You must type this and all other homework assignments. Do not e-mail the assignment to me; turn it in early (at 322 Wolf) for a foreseeable absence, or turn it in late after an unexpected absence from class.
For many of the remaining homeworks, you're going to use the data set the class collected. I have converted heights to inches and converted shoe sizes to centimeters. I have combined the shoe types into a small number of categories; I included "socks" in the "bare feet" category, for example. And I have combined the least-favorite high-school classes into a small number of categories (I included "music" in the "art" category, for example).
1. Download the balance data set. Pick two of the nominal variables with two values (sex, folded arm on top, clasped thumb on top, shoes vs. barefoot, hate math vs. hate something else). Analyze the two nominal variables using all three tests of independence. Report the raw data (the counts of each combination) and the P-value for each test. Write one sentence in which you compare the three P-values, and one sentence in which you summarize the results of this experiment.

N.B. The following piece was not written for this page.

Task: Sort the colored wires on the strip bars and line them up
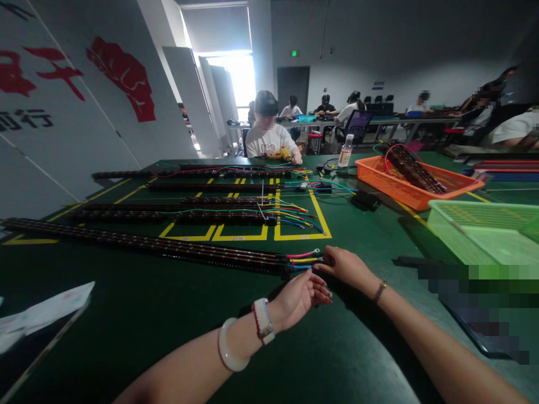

2. Pick one of the nominal variables with more than two values ("Shoes worn during balance test" or "Most disliked class"), and one of the nominal variables with two values. Do either a chi-square test of independence or a G-test of independence on the two variables, whichever you think is best. Report the raw data (the counts of each combination) and the P-value. Write one sentence in which you summarize the results of the experiment.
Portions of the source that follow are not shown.